The Foreign Office and Soft Power

March 3, 2011

When the Coalition government came to power in the UK the Foreign Office got some new objectives including ‘develop a soft power strategy for Afghanistan’  as I commented at the time it might help if they explained what they thought soft power was.  I’ve been reading a document that the FCO submitted to the Foreign Affairs Select Committee in December last year (it’s the pages from 74 to 113 according to the page numbers on the document/ 76-115 according to the pdf pagination) and this gives a few clues

Use ‘soft power’ to promote British values, advance development and prevent conflict. Use ‘soft power’ as a tool of UK foreign policy; expand the UK Government’s contribution to conflict prevention; promote British values, including human rights; and contribute to the welfare of developing countries. (p.76)

So the first part of this says that soft power is a tool but the part after the semicolon is ambiguous – are we talking about tools or objectives?

On page 86 the paper refers to ‘defence diplomacy and the projection of defence soft power’  on the following page we learn that ‘the FCO participates in a number of Key MoD [Ministry of Defence] engagement planning committees’.  There’s a summary of what defence diplomacy means in the UK lexicon here.

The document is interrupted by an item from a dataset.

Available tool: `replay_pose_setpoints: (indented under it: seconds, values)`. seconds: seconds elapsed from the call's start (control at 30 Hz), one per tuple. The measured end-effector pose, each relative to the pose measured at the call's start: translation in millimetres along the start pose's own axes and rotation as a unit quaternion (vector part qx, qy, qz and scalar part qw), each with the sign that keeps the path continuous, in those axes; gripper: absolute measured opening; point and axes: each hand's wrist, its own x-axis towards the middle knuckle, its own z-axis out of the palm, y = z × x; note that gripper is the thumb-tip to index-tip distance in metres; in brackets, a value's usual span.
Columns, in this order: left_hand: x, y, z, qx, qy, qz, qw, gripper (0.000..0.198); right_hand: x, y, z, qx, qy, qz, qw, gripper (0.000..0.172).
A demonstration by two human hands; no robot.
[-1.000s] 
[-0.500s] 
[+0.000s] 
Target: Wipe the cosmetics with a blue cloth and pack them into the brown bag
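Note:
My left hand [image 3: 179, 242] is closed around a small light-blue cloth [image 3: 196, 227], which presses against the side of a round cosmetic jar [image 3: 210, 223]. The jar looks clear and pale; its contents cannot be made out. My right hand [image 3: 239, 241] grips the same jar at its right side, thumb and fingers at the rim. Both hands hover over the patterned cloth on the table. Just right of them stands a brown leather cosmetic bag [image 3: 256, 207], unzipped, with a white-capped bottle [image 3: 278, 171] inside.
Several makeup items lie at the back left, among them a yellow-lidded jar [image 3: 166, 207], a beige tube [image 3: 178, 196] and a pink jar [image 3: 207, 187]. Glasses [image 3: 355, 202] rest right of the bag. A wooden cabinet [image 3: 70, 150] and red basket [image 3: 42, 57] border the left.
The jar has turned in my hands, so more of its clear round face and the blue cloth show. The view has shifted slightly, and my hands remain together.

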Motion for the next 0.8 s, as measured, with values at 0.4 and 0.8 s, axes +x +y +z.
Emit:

The other place where Soft Power appears is on page 97 where we get this:

As set out in the FCO Business Plan, we will work with other government departments to agree a joint approach to enhance British “soft power” that uses all our national instruments, including the UK’s world-class programme of aid.
In his appearance in front of the Liaison Committee in November 2010, the Prime Minister said that “we should be clear that the development budget gives Britain clout and influence in the world. Six months into the job, I really feel that. When you sit round the table at the G8 or G20 discussing Haiti, Pakistan or Yemen, often the modern equivalent of a battleship is the C17 loaded with aid and the brilliant Oxfam team that is going to go in and help deliver water or whatever. They are real tools of foreign policy and influence and heft in the world. We should be quite frank about that, and not be embarrassed about it”.

I’m surprised that I missed this at the time because the explicit embrace of aid as a tool of policy is very different from the normal British approach   Under the last government implying that aid was at all instrumental was a definite no no. This line sounds almost…..French?  The other question that comes to mind is who is being influenced here is it the people in Haiti or Pakistan or is it the other members of the G20?

The interesting thing is that idea of soft power isn’t used in discussing some areas that you would expect it to be used for eg education, health, culture.  So what we have here is the view that soft power is a foreign policy instrument particularly in relation to the use of aid and defence diplomacy.  It’s not used, in this document at least, in the way that Nye would use it in relation to attraction.

Incidentally pages 233 onwards of the .pdf include a lot material on staffing practice in the FCO – worth looking at if you’re interested in what capabilities diplomats are supposed to have and which embassies and consulates are regarded as hardship postings.